Task description
In the entries below, which lines run from the one containing "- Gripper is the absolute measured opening" to the one containing "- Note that"? Copy exactly those lines, ends included, and no others.

Exercise input
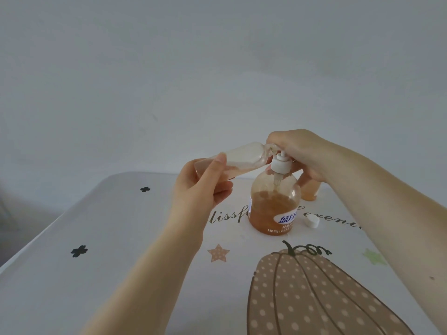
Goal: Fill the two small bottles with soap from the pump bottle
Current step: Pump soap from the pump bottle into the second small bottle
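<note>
Plain grey wall backs a white table (101, 238) printed with a pumpkin. From the left, the left hand (203, 187) grips a small bottle (244, 157) tipped almost flat, its mouth brought up to the pump's spout, probably to catch soap. Below stands the pump bottle (274, 204), about half full. The right hand (302, 153) curls over the pump head, likely pressing. A white cap (312, 221) lies beside the base; behind, partly hidden, the second small bottle (309, 191) looks filled.

Crowded middle, open left side
Pump bottle (274, 204), white cap (312, 221) and second small bottle (310, 191) cluster centrally; the table (101, 238) lies bare leftward.
</note>
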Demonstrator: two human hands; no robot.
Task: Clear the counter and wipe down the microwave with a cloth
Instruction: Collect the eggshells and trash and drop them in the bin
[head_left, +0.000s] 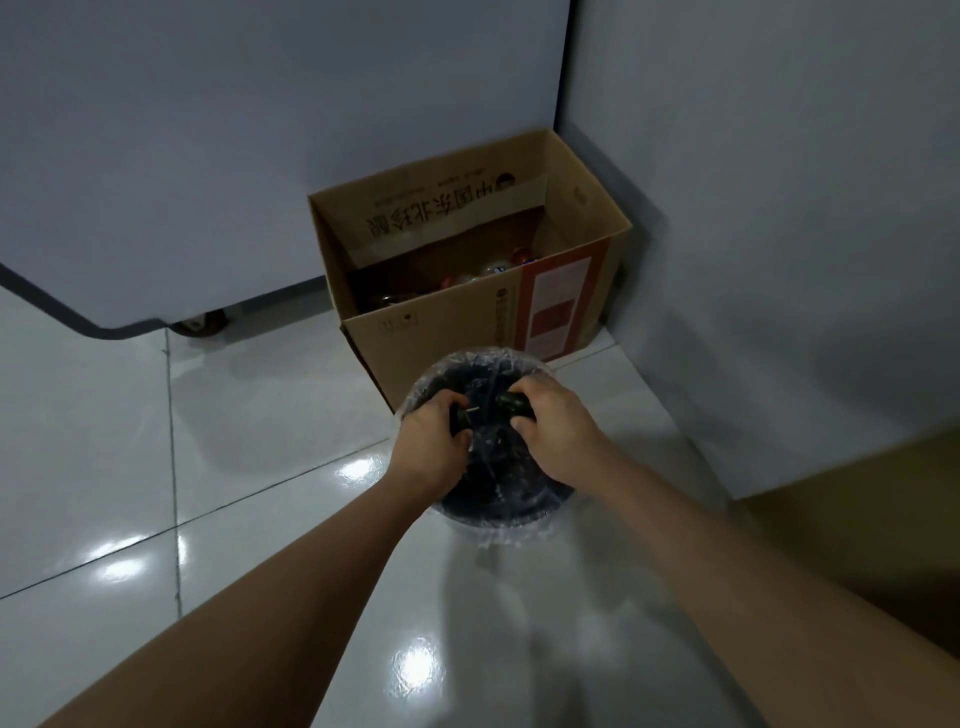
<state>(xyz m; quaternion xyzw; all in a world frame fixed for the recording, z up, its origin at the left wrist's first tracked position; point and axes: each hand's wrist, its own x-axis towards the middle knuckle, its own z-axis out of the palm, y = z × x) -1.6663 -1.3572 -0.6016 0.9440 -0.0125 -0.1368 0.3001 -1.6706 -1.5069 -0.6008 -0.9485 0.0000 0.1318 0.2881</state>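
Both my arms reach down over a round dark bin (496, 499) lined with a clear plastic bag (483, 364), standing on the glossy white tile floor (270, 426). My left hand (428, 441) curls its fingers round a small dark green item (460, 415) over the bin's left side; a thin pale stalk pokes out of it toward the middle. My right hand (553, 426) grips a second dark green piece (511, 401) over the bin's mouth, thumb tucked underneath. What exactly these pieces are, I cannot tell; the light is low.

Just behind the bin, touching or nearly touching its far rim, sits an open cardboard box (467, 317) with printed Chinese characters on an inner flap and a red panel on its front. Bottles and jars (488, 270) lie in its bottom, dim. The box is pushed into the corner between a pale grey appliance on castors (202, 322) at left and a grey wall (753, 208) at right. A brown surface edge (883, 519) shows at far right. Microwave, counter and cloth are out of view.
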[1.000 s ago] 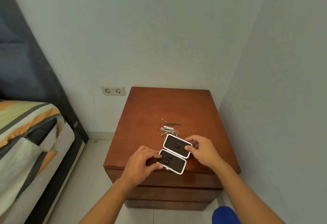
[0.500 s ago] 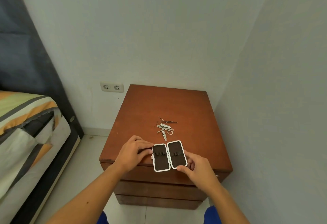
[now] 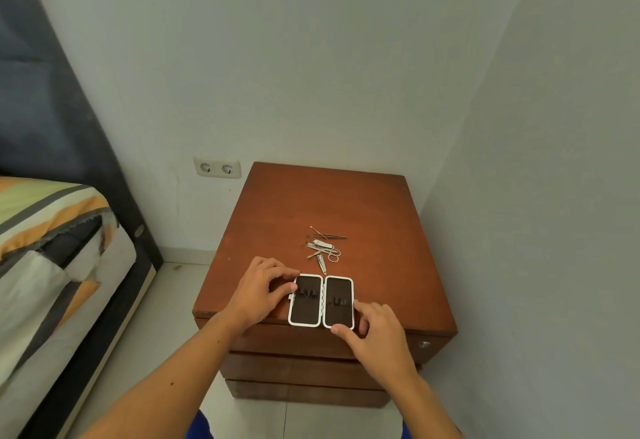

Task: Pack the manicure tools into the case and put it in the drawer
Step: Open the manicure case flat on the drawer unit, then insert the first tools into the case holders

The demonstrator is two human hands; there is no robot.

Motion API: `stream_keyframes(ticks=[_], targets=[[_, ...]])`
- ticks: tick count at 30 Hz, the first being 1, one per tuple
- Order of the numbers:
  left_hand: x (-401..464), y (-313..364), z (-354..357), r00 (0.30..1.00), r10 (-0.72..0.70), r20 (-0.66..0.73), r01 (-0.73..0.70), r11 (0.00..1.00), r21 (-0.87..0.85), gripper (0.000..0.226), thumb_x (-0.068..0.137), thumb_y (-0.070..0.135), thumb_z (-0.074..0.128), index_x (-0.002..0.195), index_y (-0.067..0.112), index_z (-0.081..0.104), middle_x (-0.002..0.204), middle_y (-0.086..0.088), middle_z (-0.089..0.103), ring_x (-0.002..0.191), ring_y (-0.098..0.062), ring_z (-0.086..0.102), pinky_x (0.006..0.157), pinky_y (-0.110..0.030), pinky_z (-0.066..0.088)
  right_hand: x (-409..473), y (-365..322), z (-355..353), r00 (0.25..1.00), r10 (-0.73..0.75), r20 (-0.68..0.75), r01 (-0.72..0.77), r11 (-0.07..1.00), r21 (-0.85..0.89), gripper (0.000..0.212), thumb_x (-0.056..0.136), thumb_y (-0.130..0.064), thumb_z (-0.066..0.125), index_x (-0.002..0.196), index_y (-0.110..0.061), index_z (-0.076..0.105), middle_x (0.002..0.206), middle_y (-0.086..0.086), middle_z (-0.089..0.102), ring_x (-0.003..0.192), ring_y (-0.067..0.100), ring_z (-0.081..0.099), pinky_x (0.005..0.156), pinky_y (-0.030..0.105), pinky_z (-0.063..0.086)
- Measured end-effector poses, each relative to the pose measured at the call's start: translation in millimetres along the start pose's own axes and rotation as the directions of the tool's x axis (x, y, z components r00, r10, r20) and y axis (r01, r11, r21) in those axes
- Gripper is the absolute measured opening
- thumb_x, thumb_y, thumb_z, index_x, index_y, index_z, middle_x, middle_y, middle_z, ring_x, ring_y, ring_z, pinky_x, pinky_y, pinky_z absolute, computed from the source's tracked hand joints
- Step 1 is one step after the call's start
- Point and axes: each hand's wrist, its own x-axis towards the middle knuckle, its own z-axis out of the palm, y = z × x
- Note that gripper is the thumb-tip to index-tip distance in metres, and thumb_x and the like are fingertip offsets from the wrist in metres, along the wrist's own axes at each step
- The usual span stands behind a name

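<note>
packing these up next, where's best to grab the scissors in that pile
Likely by the ring handles, pinched from above on the pile's right side. The scissors lie flat on the nightstand, tangled with the other tools; the loops stick out clear of them, while the blades run under the heap.

A brown wooden nightstand stands in the corner formed by the far wall and the right wall, both pale grey-blue. A white double socket is mounted low on the far wall, left of the nightstand. A bed with striped bedding occupies the left side, backed by a dark headboard. The floor has pale tiles.
</note>
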Motion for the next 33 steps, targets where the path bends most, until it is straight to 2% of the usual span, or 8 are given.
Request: stream_keyframes(ticks=[7,12,15,18,21,25,30,33], targets=[[-6,-1,1,1.0,0.002,-0.001,-0.002,1.0,0.003,0.032,0.104,0.044,0.063,0.134,0.035,0.069,0.12,0.02,0.063,0.122,-0.006,0.042,0.105,-0.031,0.044,2,2,-1,1.0,-0.007,0.007,0.006,1.0,0.029,0.062,0.086,-0.065,0.071,0.138,-0.033,0.06,0.081,-0.018,0.054,0.086,0.003,0.05,0.065,0.016,0.035],[-16,1,-7,0.994,0.061,0.089,-0.068,0.994,0.082,0.069,0.091,0.078,0.058,0.146,0.036,0.058,0.131,0.017,0.054,0.13,-0.004,0.036,0.108,-0.027,0.038,18,7,-5,0.995,0.037,-0.088,-0.026,0.992,0.121,0.04,0.087,-0.056,0.074,0.118,-0.031,0.071,0.076,-0.011,0.062,0.073,0.007,0.058,0.065,0.024,0.049],[-20,0,-7,0.991,0.071,0.113,-0.084,0.99,0.113,0.085,0.082,0.083,0.065,0.151,0.038,0.049,0.138,0.017,0.048,0.134,-0.002,0.032,0.11,-0.025,0.035,49,6,-2,0.993,0.001,-0.117,0.015,0.99,0.138,0.023,0.091,-0.041,0.075,0.109,-0.027,0.077,0.081,-0.014,0.064,0.078,0.007,0.06,0.075,0.035,0.055],[-19,-2,-5,0.995,0.06,0.084,-0.07,0.99,0.119,0.087,0.078,0.084,0.068,0.15,0.04,0.049,0.138,0.019,0.048,0.132,0.0,0.032,0.109,-0.025,0.037,85,-1,1,0.997,-0.057,-0.052,0.062,0.992,0.114,0.017,0.093,-0.03,0.076,0.11,-0.028,0.077,0.09,-0.015,0.066,0.085,0.008,0.06,0.082,0.035,0.054],[-17,-2,-1,0.997,0.063,0.048,-0.068,0.99,0.125,0.087,0.074,0.086,0.069,0.146,0.041,0.052,0.133,0.02,0.05,0.129,-0.001,0.035,0.108,-0.024,0.038,117,-6,5,0.991,-0.118,0.061,0.112,0.99,0.089,0.024,0.092,-0.023,0.077,0.115,-0.03,0.077,0.094,-0.012,0.066,0.086,0.01,0.06,0.084,0.032,0.051],[-15,-2,0,0.996,0.06,0.061,-0.069,0.986,0.149,0.087,0.073,0.085,0.069,0.148,0.045,0.049,0.131,0.02,0.047,0.129,-0.003,0.033,0.107,-0.024,0.037,144,-8,8,0.952,-0.157,0.263,0.152,0.988,0.041,0.035,0.094,-0.027,0.074,0.128,-0.037,0.07,0.097,-0.008,0.064,0.084,0.01,0.06,0.081,0.031,0.052],[-11,-4,-1,0.995,0.066,0.081,-0.078,0.985,0.152,0.088,0.072,0.086,0.07,0.148,0.046,0.05,0.126,0.021,0.045,0.127,-0.003,0.032,0.106,-0.024,0.033,157,-6,12,0.929,-0.191,0.315,0.205,0.979,-0.009,0.033,0.092,-0.033,0.077,0.125,-0.037,0.072,0.09,-0.005,0.061,0.076,0.01,0.056,0.074,0.032,0.05],[-10,-5,-1,0.994,0.062,0.085,-0.074,0.987,0.144,0.087,0.071,0.087,0.07,0.146,0.046,0.051,0.126,0.022,0.046,0.126,-0.003,0.032,0.104,-0.023,0.031,157,-6,11,0.94,-0.159,0.302,0.159,0.987,0.026,0.029,0.088,-0.034,0.082,0.115,-0.033,0.072,0.086,-0.005,0.065,0.071,0.009,0.055,0.069,0.029,0.046]])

Output of the exercise
- Gripper is the absolute measured opening
- thumb_x, thumb_y, thumb_z, index_x, index_y, index_z, middle_x, middle_y, middle_z, ring_x, ring_y, ring_z, pinky_x, pinky_y, pinky_z absolute, computed from the source's tracked hand joints
- Step 1 is one step after the call's start
- Point and axes: each hand's wrist, its own x-axis towards the middle knuckle, its own z-axis out of the palm, y = z × x
- Note that gripper is the thumb-tip to index-tip distance in metres, and thumb_x and the like are fingertip offsets from the wrist in metres, along the wrist's own axes at each step

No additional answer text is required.